An “administrative glitch” was to blame for North Herts District Council voting to raise members’ allowances unlawfully, its leader has told this paper.

Council chief executive David Scholes told members by letter on Thursday night that the two-per-cent rise set to come in on April 1 was cancelled as the Independent Remuneration Panel had not been consulted before it was approved by councillors in January.

There has been outrage from the Conservative-controlled council’s Labour and Liberal Democrat groups, with calls for Councillor Lynda Needham to take responsibility or even resign over the error – but she told this paper they were just “playing opposition politics”.

“This wasn’t any political party’s report,” she said today. “They know as well as I do this was an officer’s paper.

“I’m surprised it has happened.
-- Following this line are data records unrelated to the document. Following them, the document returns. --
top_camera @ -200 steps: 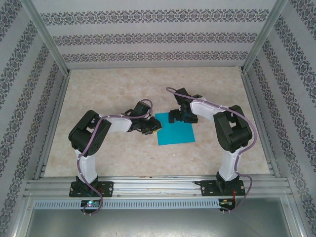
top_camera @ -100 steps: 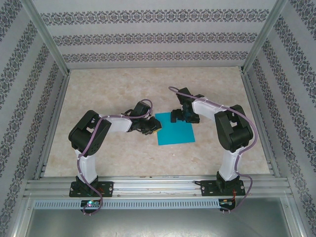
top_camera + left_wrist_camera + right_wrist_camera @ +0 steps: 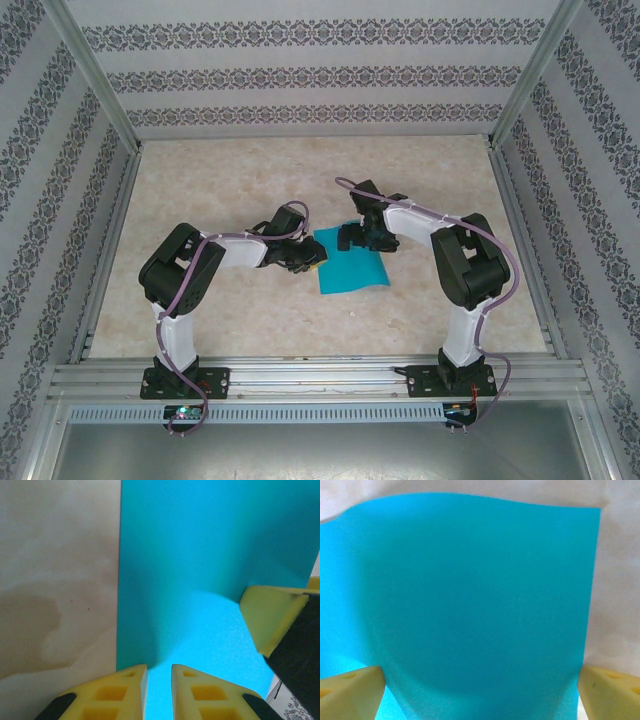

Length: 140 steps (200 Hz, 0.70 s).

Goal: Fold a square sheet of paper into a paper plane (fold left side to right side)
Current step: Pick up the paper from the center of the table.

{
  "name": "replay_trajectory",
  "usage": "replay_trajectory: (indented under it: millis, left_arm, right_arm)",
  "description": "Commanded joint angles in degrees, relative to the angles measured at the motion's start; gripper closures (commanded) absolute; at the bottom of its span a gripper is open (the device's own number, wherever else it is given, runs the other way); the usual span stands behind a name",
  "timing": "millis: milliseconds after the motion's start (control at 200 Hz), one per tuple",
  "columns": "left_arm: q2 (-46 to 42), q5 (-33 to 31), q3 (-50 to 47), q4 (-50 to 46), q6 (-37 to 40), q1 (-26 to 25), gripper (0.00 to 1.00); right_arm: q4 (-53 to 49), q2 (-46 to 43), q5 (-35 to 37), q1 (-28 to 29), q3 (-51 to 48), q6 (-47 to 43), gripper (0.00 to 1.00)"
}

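Observation:
The square sheet of paper is turquoise and lies on the table between both arms. Its right part bows upward; in the left wrist view the sheet rises like a wall. My left gripper rests on the sheet's left edge. Its yellow fingertips stand only a narrow gap apart, with flat paper showing through the gap. My right gripper is at the sheet's far edge, wide open. The bulging sheet spans the space between its fingertips. One right finger touches the paper. No paper plane shape shows.
The tabletop is beige marble pattern, bare around the sheet. Aluminium rails run along the near edge and posts stand at the corners. Patterned walls close in the back and both sides.
The right gripper has shifted slightly left and nearer over the sheet's far edge. The sheet's right part has buckled upward, and its near-right edge now curves. The left gripper has not moved.

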Motion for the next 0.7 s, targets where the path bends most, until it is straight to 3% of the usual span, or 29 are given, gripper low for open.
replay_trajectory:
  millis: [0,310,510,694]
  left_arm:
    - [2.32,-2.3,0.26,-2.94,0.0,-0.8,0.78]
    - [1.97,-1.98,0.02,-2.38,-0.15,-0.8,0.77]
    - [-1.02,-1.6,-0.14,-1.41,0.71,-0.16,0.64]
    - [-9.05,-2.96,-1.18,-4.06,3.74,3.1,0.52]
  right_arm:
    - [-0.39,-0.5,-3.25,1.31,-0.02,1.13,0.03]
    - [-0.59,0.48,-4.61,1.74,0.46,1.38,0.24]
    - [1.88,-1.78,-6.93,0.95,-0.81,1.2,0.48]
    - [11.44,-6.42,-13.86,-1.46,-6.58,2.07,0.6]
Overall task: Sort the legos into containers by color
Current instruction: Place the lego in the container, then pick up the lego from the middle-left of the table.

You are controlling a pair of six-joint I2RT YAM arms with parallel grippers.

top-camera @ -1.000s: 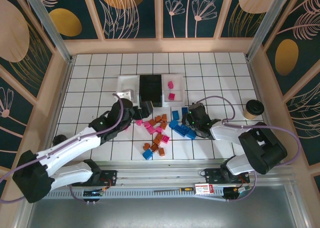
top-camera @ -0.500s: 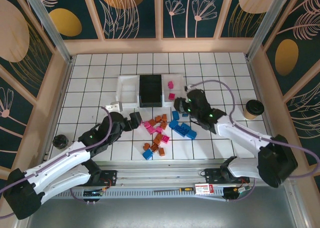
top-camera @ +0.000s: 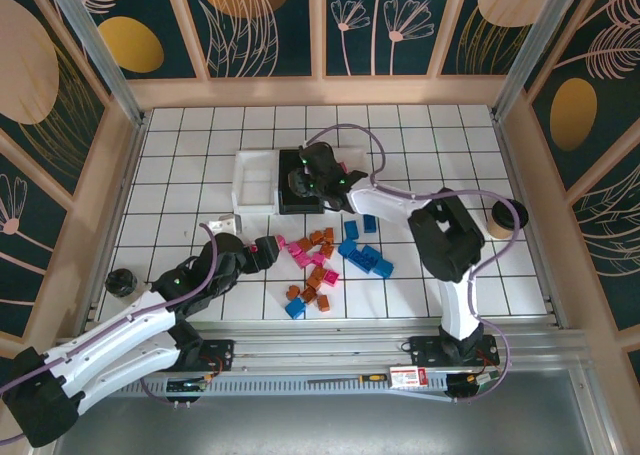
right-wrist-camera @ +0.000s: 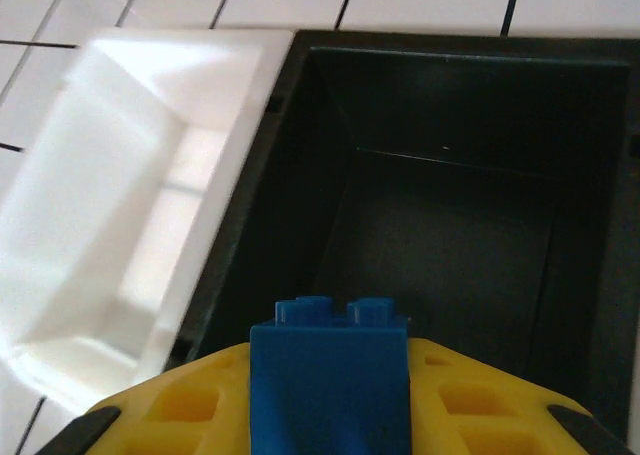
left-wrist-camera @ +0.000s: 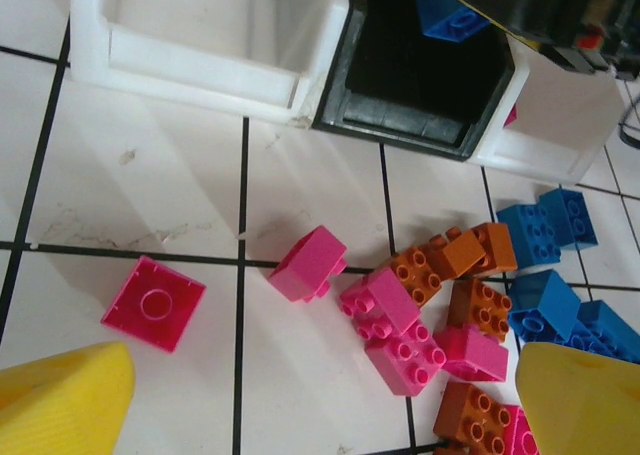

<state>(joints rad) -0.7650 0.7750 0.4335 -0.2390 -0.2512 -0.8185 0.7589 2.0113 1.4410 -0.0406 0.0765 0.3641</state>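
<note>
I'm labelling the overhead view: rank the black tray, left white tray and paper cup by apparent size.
1. black tray and left white tray: they look alike, so I won't rank them.
2. paper cup: clearly smallest.

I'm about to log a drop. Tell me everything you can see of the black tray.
The black tray is a small open rectangular box, seemingly matte plastic, with sloping walls and a flat floor. It sits upright on the tiled table, flush between two white trays. No bricks show inside. The right gripper holds a blue brick above it.
</note>
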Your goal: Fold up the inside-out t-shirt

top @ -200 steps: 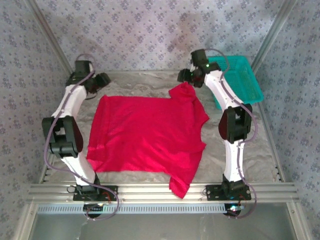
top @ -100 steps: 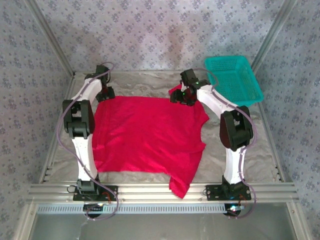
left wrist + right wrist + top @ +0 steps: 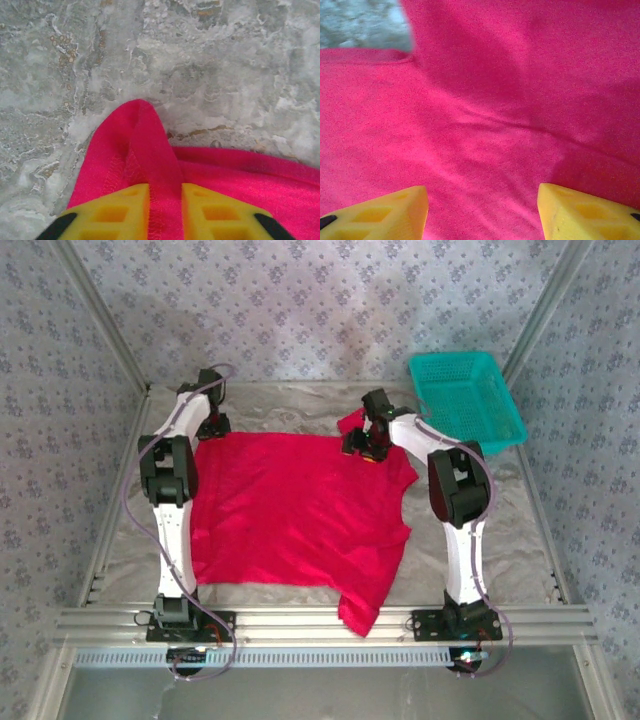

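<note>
Watch the near flap of the plain bright red cloth t-shirt: it hangs over the near rail, so I'd expect a pull toward the back to drag or snag it. Further back, your left hand has its yellow fingers pinching only a thin ridge of the far-left corner, which may slip. Your right hand is spread with nothing gripped, so a left-only lift would likely skew the cloth. The t-shirt lies flat mid-surface, far edge between both hands, right hand just above the far-right shoulder, and the teal plastic mesh basket well apart beyond.
</note>
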Robot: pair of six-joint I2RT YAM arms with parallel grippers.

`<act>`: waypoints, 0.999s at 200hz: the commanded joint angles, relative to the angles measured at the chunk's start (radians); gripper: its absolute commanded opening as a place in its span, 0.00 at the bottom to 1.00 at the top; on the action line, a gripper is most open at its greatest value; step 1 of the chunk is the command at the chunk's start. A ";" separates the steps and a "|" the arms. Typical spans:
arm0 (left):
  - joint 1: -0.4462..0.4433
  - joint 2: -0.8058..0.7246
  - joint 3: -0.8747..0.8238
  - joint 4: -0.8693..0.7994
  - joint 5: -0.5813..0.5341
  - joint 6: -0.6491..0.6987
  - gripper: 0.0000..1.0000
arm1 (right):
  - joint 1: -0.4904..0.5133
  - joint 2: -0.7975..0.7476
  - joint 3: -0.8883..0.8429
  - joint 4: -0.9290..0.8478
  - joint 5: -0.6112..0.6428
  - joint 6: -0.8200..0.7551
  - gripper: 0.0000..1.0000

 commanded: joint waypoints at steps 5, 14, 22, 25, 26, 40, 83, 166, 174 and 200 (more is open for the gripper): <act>0.008 0.034 0.086 -0.075 -0.023 0.038 0.07 | -0.047 0.045 -0.002 -0.015 0.003 0.037 0.60; 0.011 0.046 0.106 -0.086 -0.022 0.040 0.00 | -0.059 0.046 -0.004 -0.022 0.015 0.039 0.59; 0.017 0.052 0.123 -0.095 -0.018 0.040 0.00 | -0.068 0.048 -0.004 -0.028 0.030 0.037 0.58; 0.019 0.052 0.128 -0.096 -0.014 0.040 0.00 | -0.072 0.048 -0.004 -0.028 0.035 0.037 0.58; 0.020 0.051 0.128 -0.096 -0.013 0.039 0.00 | -0.073 0.048 -0.004 -0.028 0.037 0.037 0.57; 0.034 0.037 0.137 -0.085 0.029 0.022 0.00 | -0.084 0.053 0.003 -0.051 0.059 0.037 0.53; 0.090 -0.078 0.035 0.056 0.265 -0.053 0.00 | -0.096 0.068 0.020 -0.063 0.060 0.033 0.50; -0.011 0.010 0.151 -0.055 0.114 -0.010 0.61 | -0.078 0.085 0.069 -0.087 0.034 0.022 0.50; -0.017 0.044 0.199 -0.091 0.097 -0.006 0.59 | -0.079 0.085 0.071 -0.090 0.035 0.020 0.50; -0.020 0.116 0.283 -0.142 0.069 0.003 0.52 | -0.080 0.083 0.074 -0.092 0.031 0.019 0.50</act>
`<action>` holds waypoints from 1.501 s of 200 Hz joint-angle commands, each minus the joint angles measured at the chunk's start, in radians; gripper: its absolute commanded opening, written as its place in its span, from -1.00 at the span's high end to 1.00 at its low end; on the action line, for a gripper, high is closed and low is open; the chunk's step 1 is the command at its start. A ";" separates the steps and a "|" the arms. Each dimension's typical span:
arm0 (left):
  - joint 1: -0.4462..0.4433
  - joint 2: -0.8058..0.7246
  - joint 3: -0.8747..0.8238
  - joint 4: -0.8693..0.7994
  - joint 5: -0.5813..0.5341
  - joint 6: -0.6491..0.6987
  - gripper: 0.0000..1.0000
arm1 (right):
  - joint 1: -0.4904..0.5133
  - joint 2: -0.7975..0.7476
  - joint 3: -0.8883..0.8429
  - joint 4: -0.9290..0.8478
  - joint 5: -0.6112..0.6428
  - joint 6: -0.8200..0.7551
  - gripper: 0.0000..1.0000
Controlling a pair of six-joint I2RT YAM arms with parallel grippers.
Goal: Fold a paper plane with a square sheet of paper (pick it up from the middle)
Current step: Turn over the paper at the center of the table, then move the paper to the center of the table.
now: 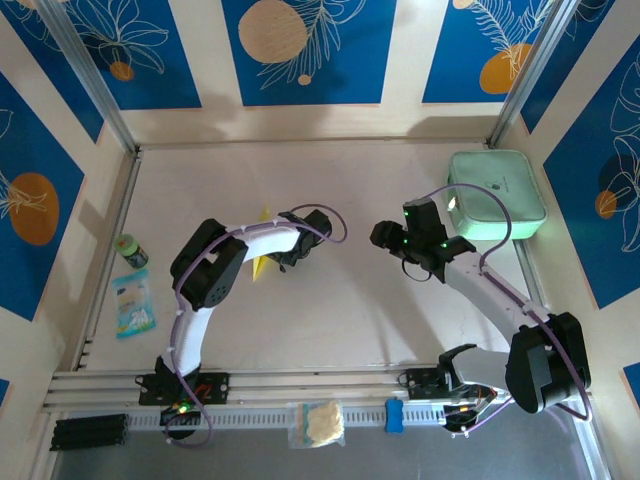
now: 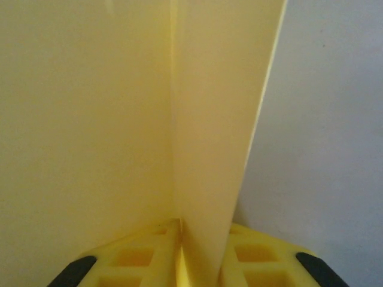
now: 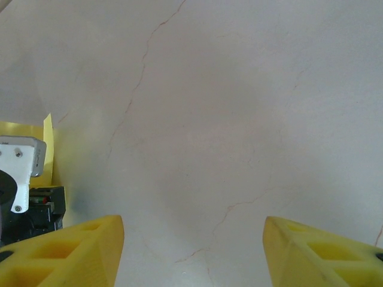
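The left gripper [image 2: 179, 263] is clamped on the creased yellow sheet of paper [image 2: 108, 119], just left of centre in the top view. The right gripper [image 3: 192, 245] hangs over the tabletop [image 3: 239, 119] with its jaws wide apart and nothing between them.

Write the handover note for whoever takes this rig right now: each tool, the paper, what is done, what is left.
The left tool is shut on the thin yellow paper sheet, left of the table's centre.
The right tool is open and empty, over the pale table to the right of the paper.
Done: the sheet is gripped, and one sharp crease shows in the left wrist view.
Left: the remaining folds. No nose or wings can be made out yet, and how many folds are already in cannot be told.
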State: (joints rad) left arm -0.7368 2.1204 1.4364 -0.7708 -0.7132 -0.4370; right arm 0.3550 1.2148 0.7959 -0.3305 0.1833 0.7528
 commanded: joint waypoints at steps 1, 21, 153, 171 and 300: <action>-0.034 -0.014 0.024 0.009 0.118 -0.058 0.50 | -0.004 0.010 0.002 -0.008 -0.015 0.020 -0.26; -0.043 -0.050 0.020 0.019 0.184 -0.094 0.42 | -0.005 0.018 0.005 -0.008 -0.016 0.026 -0.25; -0.007 -0.458 -0.267 0.356 0.753 -0.227 0.28 | -0.001 0.060 0.028 0.002 -0.069 0.051 -0.27; 0.056 -0.506 -0.351 0.423 0.798 -0.241 0.28 | 0.013 0.090 0.043 0.005 -0.085 0.055 -0.27; 0.277 -0.364 -0.498 0.599 0.842 -0.268 0.29 | 0.137 0.286 0.164 0.000 -0.102 0.094 -0.25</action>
State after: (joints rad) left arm -0.4728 1.7306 0.9485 -0.1696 0.1711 -0.7269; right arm 0.4786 1.4742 0.9195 -0.3264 0.1040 0.8307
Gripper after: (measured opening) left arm 0.354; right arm 0.628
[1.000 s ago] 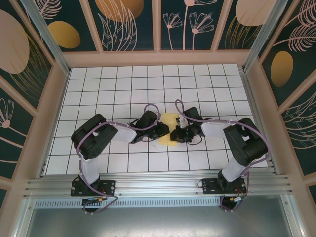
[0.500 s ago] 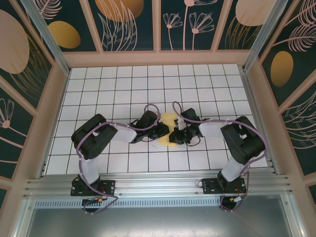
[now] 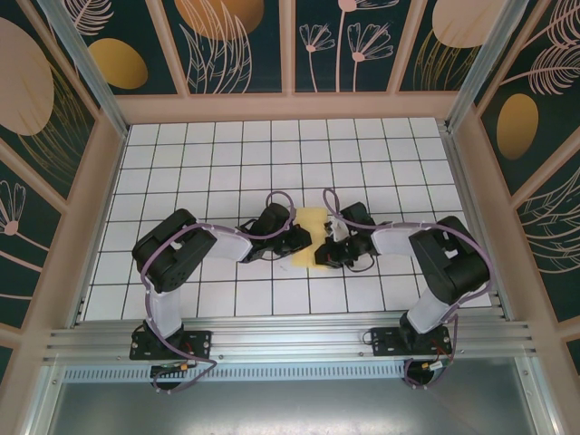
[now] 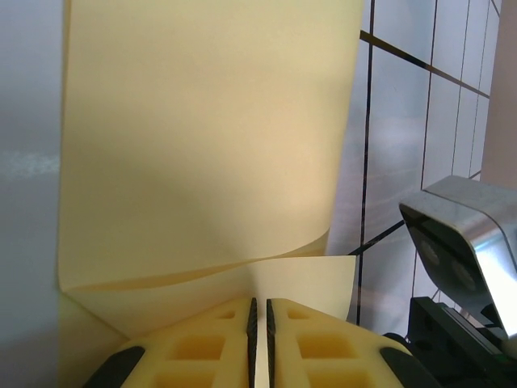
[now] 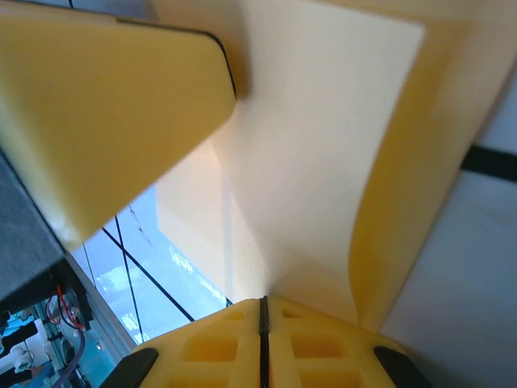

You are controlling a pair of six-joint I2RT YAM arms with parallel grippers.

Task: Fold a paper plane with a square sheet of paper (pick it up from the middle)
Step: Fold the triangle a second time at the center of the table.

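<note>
**Two closed claws meet at a half-hidden yellow sheet**

The sheet of paper [image 3: 312,225] lies on the white tiled table [image 3: 227,163], with the left claw [image 3: 302,241] at its left edge and the right claw [image 3: 323,252] at its right edge. From above, the two black wrists cover most of the sheet. Only a pale patch at its far end and a sliver at its near end can be seen, so its outline cannot be made out there.

In the left wrist view the sheet [image 4: 210,137] is doubled over, its upper layer curling up at the near edge. The left claw [image 4: 259,303] is closed at that edge, its pads meeting along a thin dark seam. Whether any paper is caught in the seam cannot be told. A grey housing [image 4: 464,234] is cut off by the frame to the right of the sheet.

In the right wrist view the right claw [image 5: 262,301] is likewise closed against the sheet [image 5: 323,162], whose right side bends upward. A blurred yellow finger [image 5: 105,121] of the left claw overlaps the sheet's upper left.
</note>
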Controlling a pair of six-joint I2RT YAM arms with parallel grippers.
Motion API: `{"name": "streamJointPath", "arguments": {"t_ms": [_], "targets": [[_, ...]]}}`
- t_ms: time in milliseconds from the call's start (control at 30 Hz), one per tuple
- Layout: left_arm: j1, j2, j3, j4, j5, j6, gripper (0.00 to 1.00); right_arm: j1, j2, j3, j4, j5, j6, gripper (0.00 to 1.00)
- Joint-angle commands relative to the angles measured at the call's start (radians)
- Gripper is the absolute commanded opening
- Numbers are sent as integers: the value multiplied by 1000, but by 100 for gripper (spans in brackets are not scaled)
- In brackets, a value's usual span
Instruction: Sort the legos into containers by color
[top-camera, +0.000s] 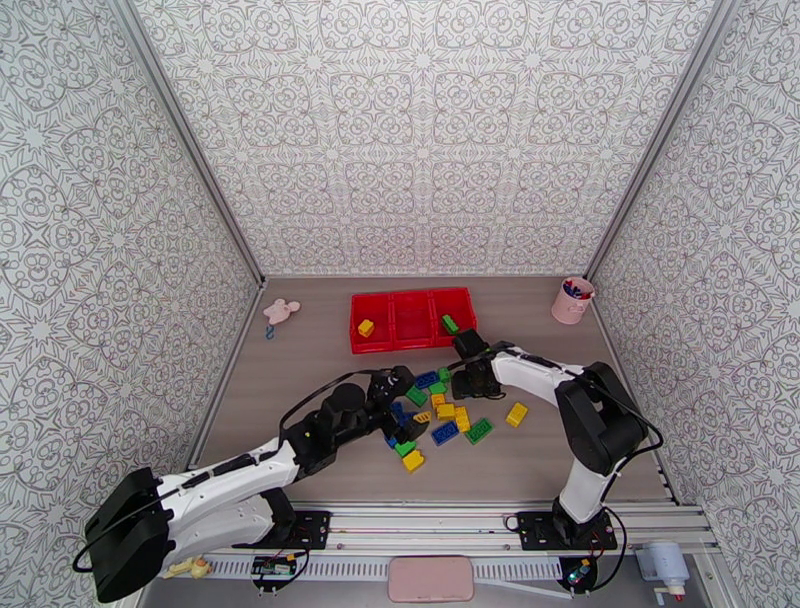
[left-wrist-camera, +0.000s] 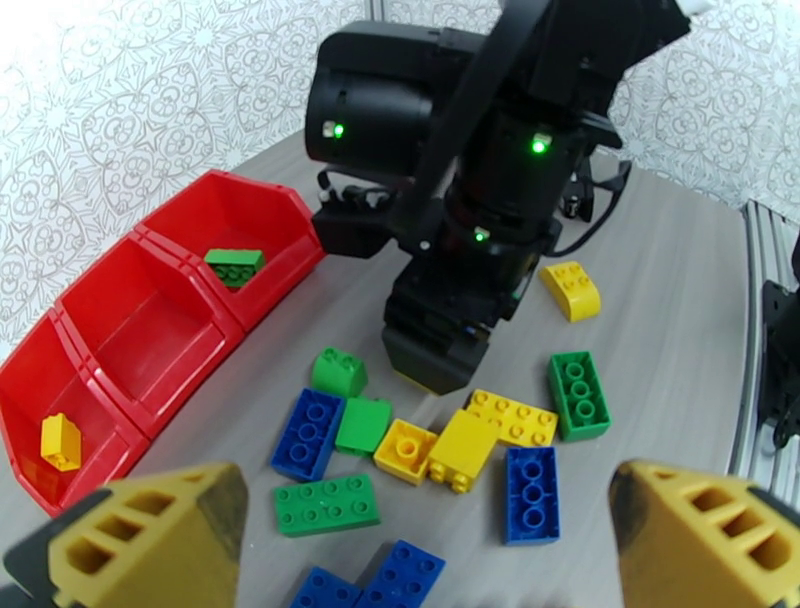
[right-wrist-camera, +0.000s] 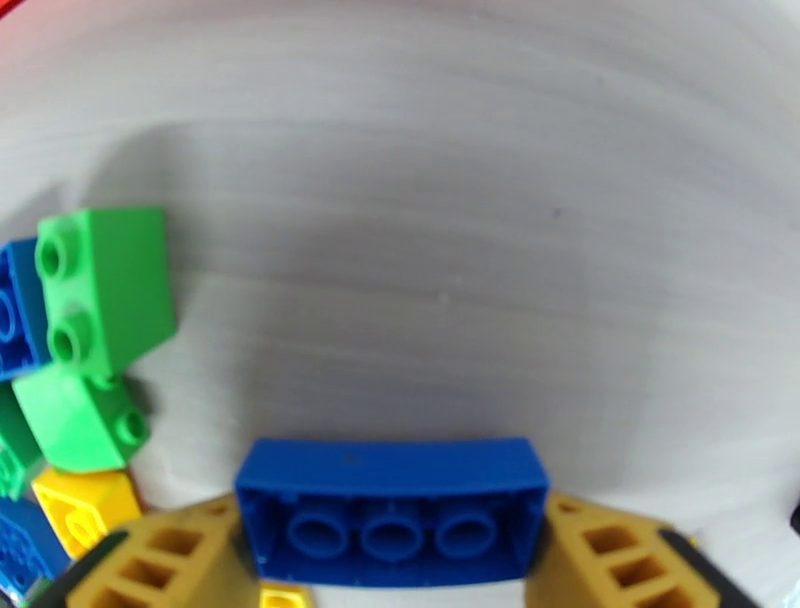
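While right gripper (right-wrist-camera: 395, 560) pinches long blue plastic brick (right-wrist-camera: 392, 480), left gripper (left-wrist-camera: 425, 535) gapes wide: grasp step; next, likely, lift to middle bay, red plastic tray (left-wrist-camera: 150, 330)

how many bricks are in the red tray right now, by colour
yellow brick: 1
green brick: 1
blue: 0
total in the red tray: 2
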Motion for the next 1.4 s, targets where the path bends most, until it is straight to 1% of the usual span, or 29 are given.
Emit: {"name": "streamJointPath", "arguments": {"t_ms": [0, 67, 167, 233, 333, 433, 600, 700, 933, 1033, 1167, 1267, 1367], "targets": [[-5, 3, -25, 50, -47, -43, 100, 4, -47, 45, -31, -13, -2, 63], [6, -5, -41, 74, -73, -81, 100, 5, -70, 63, -36, -27, -14, 63], [22, -21, -60, 76, -97, -97, 100, 6, -102, 92, -16, -51, -35, 64], [35, -36, -68, 71, -108, -105, 100, 8, -110, 123, 11, -86, -79, 65], [49, -54, -71, 52, -120, -105, 100, 26, -88, 197, 21, -76, -156, 66], [56, -62, -74, 45, -144, -110, 100, 30, -46, 280, 49, -72, -201, 65], [57, -81, -86, 38, -211, -145, 100, 30, 86, 461, 80, -65, -247, 65], [64, -107, -94, 17, -258, -161, 100, 30, 167, 545, 129, -60, -258, 65], [96, -154, -84, -90, -258, -167, 100, 30, 345, 740, 167, -84, -248, 66], [95, -159, -71, -140, -277, -180, 100, 30, 398, 797, 162, -95, -246, 66], [95, -155, -62, -162, -290, -195, 100, 30, 447, 845, 161, -93, -242, 67], [112, -152, -50, -182, -294, -215, 100, 30, 460, 866, 157, -84, -245, 71], [129, -137, -33, -210, -272, -238, 100, 30, 441, 853, 156, -74, -243, 78]]}}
I’ve been a councillor a long time and this is the first time in my memory that we’ve had this kind of administrative glitch.

“I’m pleased that we’re taking action, that no budget funds have actually been spent and that it was all discovered so quickly. I’m hopeful that it’ll all get put right.”

Listed as officers on the report were David Miley – who was democratic services manager, but has now retired – and Mr Scholes.

Mrs Needham said she was made aware of the Independent Remuneration Panel’s letter pointing out they legally had to be consulted on March 8, the day before she went away on holiday.

With deputy leader Councillor Julian Cunningham in charge during her absence, she said Mr Scholes arranged a meeting – the outcome of which she was told only last Thursday, the same day the letter went out to all members.

“I was not hugely in front of this,” she said. “I did not know this, and nor did the deputy leader, for weeks and weeks. We have not been trying to hide it from anybody.”

She said the Conservative group had put forward a fresh motion about allowances, and that they might look to “draw a line under this and start again for 2019/20”.

The two-per-cent rise was voted through by most of the Tories, with Conservatives Nicola Harris and Sarah Dingley joining Labour and the Lib Dems in opposing it. It would have followed last year’s 10-per-cent hike, recommended by the Independent Remuneration Panel after years without a rise.

Councillor Ian Albert, finance lead for the Labour group, said: “Responsibility for this mess sits with the leader of the council. The panel should have been consulted. It’s typical of the way that NHDC is run – to ignore or to avoid consultation.

“We think Lynda Needham should resign. But that will not be enough or make a real difference.

“A fundamental change is needed in the way the council is run – to make it more responsive and accountable to residents. That can only come from a Labour-led council after May 3.”

Councillor Steve Jarvis of the Liberal Democrat group said this was “just another in a long series of mistakes” by the council, citing the Hitchin Town Hall saga and the introduction of the brown bin charge after a consultation in which 85 per cent were opposed.

“Now they have shown themselves to be incapable of ensuring that a decision that they wanted to take on councillors’ pay complied with some simple legal requirements,” he said.

“In a month’s time the people of North Herts will have the chance to decide whether they want this incompetence to continue or whether they would prefer to have the district’s affairs run by somebody else.”